Citation (Chicago): | Jaucourt, Louis, chevalier de. "English Parliament." The Encyclopedia of Diderot & d'Alembert Collaborative Translation Project. Translated by Henry C. Clark and Christine Dunn Henderson. Ann Arbor: Michigan Publishing, University of Michigan Library, 2020. http://hdl.handle.net/2027/spo.did2222.0003.746 (accessed [fill in today's date in the form April 18, 2009 and remove square brackets]). Originally published as "Parlement d'Angleterre," Encyclopédie ou Dictionnaire raisonné des sciences, des arts et des métiers, 12:38–41 (Paris, 1765). |
English Parliament. The parliament is the assembly and union of the three estates of the realm—that is, the lords spiritual, the lords temporal, and the commons—who have received an order from the king to assemble, to deliberate over matters related to the public good, and particularly to establish or revoke laws. It is normally in Westminster that the parliament of Great Britain assembles. The author of the Henriade speaks of it in these terms:
From the walls of Westminster, we see appear together
Three powers astonished at the knot that brings them together
The deputies of the people, and of the grandees, and the king,
Divided by interest, united by law;
All three sacred members of this invincible corps,
Dangerous in itself, terrible to its neighbors.

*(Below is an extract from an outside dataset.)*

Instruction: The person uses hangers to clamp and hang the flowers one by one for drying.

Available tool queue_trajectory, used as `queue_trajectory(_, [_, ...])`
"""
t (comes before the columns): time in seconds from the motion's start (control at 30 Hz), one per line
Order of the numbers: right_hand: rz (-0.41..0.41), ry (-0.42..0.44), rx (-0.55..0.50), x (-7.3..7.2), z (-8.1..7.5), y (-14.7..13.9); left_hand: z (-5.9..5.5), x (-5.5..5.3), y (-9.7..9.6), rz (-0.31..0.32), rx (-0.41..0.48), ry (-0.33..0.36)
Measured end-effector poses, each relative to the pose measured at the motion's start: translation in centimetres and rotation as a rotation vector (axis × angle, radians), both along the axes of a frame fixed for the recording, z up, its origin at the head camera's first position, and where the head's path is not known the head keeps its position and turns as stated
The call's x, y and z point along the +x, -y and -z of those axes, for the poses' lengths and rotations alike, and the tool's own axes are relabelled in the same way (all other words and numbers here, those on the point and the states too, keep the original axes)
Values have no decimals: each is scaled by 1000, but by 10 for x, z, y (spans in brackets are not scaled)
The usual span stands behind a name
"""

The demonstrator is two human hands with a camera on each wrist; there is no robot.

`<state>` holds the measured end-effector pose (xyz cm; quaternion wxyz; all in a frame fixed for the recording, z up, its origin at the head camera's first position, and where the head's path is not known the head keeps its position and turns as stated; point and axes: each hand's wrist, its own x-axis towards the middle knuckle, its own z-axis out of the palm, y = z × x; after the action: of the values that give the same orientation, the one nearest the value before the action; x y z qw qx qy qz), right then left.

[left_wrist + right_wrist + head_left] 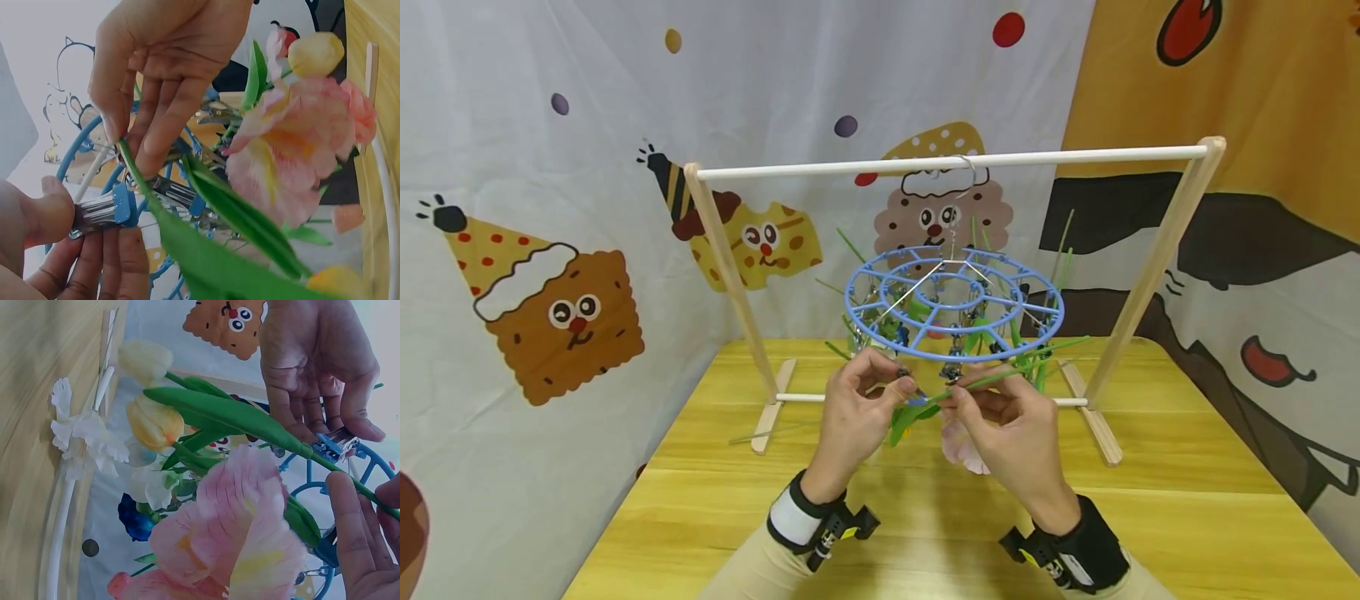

Fortunate when the people, instructed in their duty,
Respect, as much as they should, the sovereign power!
More fortunate still when a king, gentle, just, and fair,
Respects as much as he should, public liberty! [1]
Permit me to elaborate on this powerful legislative body, since it is a sovereign senate, the most august of Europe, and in the country that has best known how to take advantage of religion, commerce, and liberty. [2]
The two chambers of parliament compose the great council of the nation and of the monarch. Up to the time of the Conquest, [3] this great council, composed only of the grandees of the realm, was named magnatum conventus et praelatorum procerumque conventus . [4] Spelman also informs us that the members were called magnates regni, nobiles regni, proceres et fideles regni, discretio totius regni, generale consilium regni . [5]5 In their language, the Saxons called it witenagemot —that is, an assembly of the wise. See Witenagemot.
After the Conquest, around the beginning of the reign of Edward I (or, according to others, in the time of Henry I), [6] it was called parliament , perhaps from the French word parler [i.e., “to speak”]. But there is no agreement either on the power and authority of the ancient parliaments of Great Britain, or on the persons who composed it. And there will likely never be agreement on the origin of the House of Commons, given how divided the leading scholars themselves are on this score.
Some claim that parliament was composed only of the nation’s barons or grandees until, under the reign of Henry III, the commons were also called to seats in parliament . Camden, Pryun, Dugdale, Heylin, Bradyd, Filmer, and others are of this opinion. [7] One of their principal arguments is that the first order, or circular letter, for convening in parliament a meeting of all the knight-citizens and bourgeois is not older than the 49th year of Henry III’s reign—that is, the year 1217. [8] To support their opinion, they add that the House of Commons was established during that prince’s reign only after he had defeated the barons, because it is scarcely believable that beforehand, the barons would have allowed any power opposed to their own.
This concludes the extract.